Required action - Select, from the material below, each line with "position" in it.

↓

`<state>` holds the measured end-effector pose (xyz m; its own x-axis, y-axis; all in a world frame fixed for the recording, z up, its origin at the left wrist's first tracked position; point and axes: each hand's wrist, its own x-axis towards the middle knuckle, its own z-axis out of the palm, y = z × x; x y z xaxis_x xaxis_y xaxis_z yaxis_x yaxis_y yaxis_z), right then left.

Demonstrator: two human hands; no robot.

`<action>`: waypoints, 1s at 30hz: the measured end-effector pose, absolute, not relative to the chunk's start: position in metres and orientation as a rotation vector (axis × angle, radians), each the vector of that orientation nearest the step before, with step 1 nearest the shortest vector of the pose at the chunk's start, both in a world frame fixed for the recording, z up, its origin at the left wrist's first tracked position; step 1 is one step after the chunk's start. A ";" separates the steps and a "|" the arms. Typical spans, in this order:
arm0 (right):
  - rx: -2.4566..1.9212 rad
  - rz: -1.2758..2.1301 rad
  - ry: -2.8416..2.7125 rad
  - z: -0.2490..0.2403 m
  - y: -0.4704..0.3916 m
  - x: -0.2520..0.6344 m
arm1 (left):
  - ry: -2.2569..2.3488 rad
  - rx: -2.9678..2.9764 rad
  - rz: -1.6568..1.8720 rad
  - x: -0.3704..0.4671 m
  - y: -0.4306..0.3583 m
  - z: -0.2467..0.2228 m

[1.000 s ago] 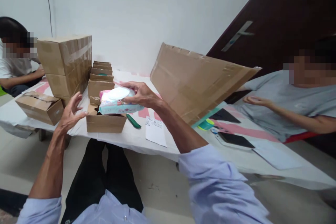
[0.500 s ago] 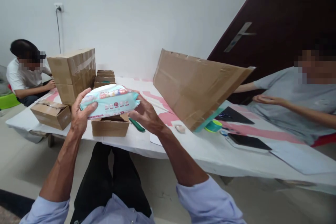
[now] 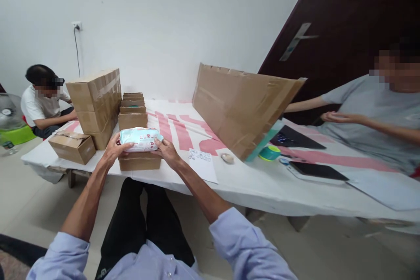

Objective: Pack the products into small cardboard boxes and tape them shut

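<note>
A teal and white soft packet (image 3: 140, 140) is held level between my two hands, just over a small cardboard box (image 3: 139, 162) at the table's front edge. My left hand (image 3: 114, 148) grips the packet's left end, its thumb on the near side. Around the right end are the fingers of my right hand (image 3: 167, 151). The packet hides most of the box's opening, so its inside cannot be seen.
Stacked cartons (image 3: 95, 105) and a closed small box (image 3: 72, 146) stand left. Behind are open boxes (image 3: 133, 120) in a row. A large cardboard piece (image 3: 243, 109), green tape roll (image 3: 269, 152), tablet (image 3: 318, 170) and printed sheet (image 3: 203, 166) lie rightward. People sit at both sides.
Both hands have lowered the packet toward the small box and turned it level. The green item beside the box is no longer visible, and the printed sheet now shows. The view has shifted slightly.
</note>
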<state>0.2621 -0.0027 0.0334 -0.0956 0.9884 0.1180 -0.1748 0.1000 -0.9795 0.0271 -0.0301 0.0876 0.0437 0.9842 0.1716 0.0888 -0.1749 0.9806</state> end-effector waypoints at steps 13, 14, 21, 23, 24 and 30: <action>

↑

Task solution -
`<state>` holds the measured end-effector pose (xyz m; its own x-axis, y-axis; all in a world frame fixed for the recording, z up, its origin at the left wrist's first tracked position; point and axes: each hand's wrist, its own x-axis towards the middle knuckle, its own z-axis out of the palm, y = z × x; x y z xaxis_x xaxis_y xaxis_z yaxis_x yaxis_y yaxis_z), right then left.
`<action>`: waypoints, 1s at 30hz: the measured end-effector pose, absolute, not relative to the chunk's start: position in metres and orientation as a rotation vector (axis × angle, radians), each the vector of that orientation nearest the step before, with step 1 nearest the shortest vector of the pose at the chunk's start, both in a world frame fixed for the recording, z up, its origin at the left wrist's first tracked position; step 1 is one step after the chunk's start. A ";" separates the steps and a "|" the arms. Typical spans, in this order:

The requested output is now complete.